_Problem to solve_: Copy word for word, please, the lines of the entries below running from the one containing "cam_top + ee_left" to the one containing "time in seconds", both ends included.

○ ○ ○ ○ ○ ○ ○

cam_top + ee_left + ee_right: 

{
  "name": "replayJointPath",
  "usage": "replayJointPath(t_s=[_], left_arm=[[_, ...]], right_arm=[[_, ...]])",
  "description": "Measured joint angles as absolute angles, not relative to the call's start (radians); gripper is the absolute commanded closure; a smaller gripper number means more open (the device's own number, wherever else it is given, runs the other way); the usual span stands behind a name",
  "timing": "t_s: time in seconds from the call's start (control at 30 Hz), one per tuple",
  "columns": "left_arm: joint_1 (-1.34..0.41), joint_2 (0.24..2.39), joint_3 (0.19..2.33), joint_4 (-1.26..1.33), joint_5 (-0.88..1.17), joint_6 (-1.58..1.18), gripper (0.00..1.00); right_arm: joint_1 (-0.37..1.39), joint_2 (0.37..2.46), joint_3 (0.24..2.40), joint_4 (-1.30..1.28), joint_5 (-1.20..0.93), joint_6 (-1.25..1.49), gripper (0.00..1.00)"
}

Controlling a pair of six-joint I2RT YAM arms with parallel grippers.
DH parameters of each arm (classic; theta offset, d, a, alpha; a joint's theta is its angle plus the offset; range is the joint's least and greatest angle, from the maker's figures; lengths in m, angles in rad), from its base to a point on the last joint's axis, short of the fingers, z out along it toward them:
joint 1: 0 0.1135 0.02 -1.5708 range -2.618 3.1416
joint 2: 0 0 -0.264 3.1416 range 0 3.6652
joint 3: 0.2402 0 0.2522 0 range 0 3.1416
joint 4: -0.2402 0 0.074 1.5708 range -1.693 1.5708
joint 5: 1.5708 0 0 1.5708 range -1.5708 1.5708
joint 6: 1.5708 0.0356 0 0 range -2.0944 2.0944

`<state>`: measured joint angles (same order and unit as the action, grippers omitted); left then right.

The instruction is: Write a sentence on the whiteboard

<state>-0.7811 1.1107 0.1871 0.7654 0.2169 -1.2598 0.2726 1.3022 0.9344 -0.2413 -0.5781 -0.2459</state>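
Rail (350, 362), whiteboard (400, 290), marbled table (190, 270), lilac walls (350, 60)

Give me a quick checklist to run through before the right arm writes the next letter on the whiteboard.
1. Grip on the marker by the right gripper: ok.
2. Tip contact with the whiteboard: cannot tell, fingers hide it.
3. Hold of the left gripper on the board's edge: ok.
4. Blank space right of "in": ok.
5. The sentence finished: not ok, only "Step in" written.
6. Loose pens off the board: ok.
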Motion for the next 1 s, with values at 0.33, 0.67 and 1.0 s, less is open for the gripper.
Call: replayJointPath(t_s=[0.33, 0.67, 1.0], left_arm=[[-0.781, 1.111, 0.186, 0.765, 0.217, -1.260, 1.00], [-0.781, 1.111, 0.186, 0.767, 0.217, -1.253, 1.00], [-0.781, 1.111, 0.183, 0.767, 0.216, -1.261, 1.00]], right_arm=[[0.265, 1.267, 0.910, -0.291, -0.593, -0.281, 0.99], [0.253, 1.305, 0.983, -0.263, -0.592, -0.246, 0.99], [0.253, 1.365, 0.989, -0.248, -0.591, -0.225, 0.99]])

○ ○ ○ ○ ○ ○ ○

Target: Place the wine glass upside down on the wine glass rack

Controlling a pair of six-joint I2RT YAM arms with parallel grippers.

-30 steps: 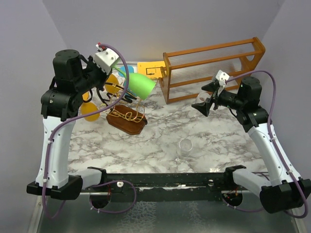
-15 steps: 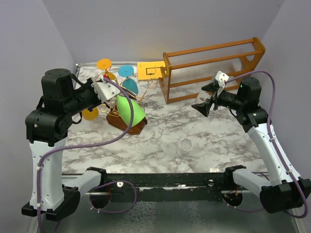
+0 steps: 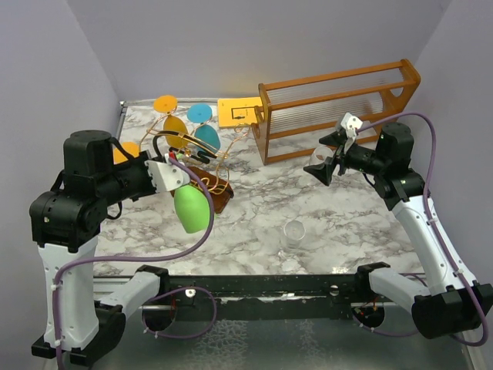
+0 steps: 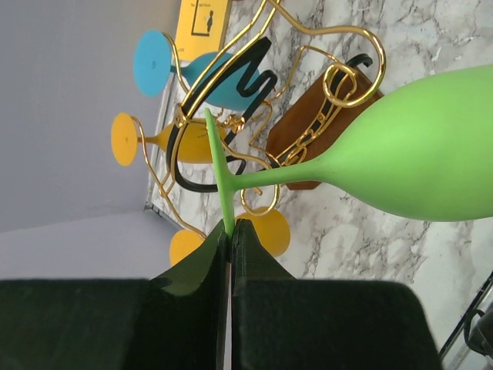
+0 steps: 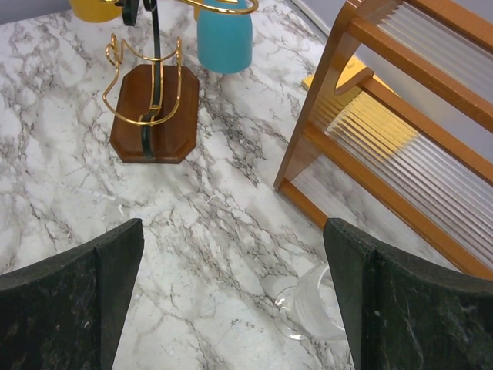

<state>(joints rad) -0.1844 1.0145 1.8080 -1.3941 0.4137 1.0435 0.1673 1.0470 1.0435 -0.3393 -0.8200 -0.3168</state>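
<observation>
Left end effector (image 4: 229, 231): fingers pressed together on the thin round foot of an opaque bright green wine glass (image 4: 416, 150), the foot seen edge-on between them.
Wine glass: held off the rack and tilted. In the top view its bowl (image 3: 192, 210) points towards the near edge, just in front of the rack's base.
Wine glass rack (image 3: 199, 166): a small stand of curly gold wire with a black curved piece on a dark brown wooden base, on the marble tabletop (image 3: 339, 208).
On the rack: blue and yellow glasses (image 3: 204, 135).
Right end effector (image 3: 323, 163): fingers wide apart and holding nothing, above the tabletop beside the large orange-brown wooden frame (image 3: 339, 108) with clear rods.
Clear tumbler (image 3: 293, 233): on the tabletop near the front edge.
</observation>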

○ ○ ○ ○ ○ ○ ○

_Result for this exercise_:
cam_top + ee_left + ee_right: 

{
  "name": "replayJointPath",
  "usage": "replayJointPath(t_s=[_], left_arm=[[_, ...]], right_arm=[[_, ...]])",
  "description": "Measured joint angles as absolute angles, not relative to the call's start (radians); gripper is the absolute commanded closure; a smaller gripper number means more open (the device's own number, wherever else it is given, runs the other way); the usual span stands behind a name",
  "timing": "t_s: time in seconds from the call's start (control at 30 Hz), one per tuple",

The output is complete, and nothing more is needed.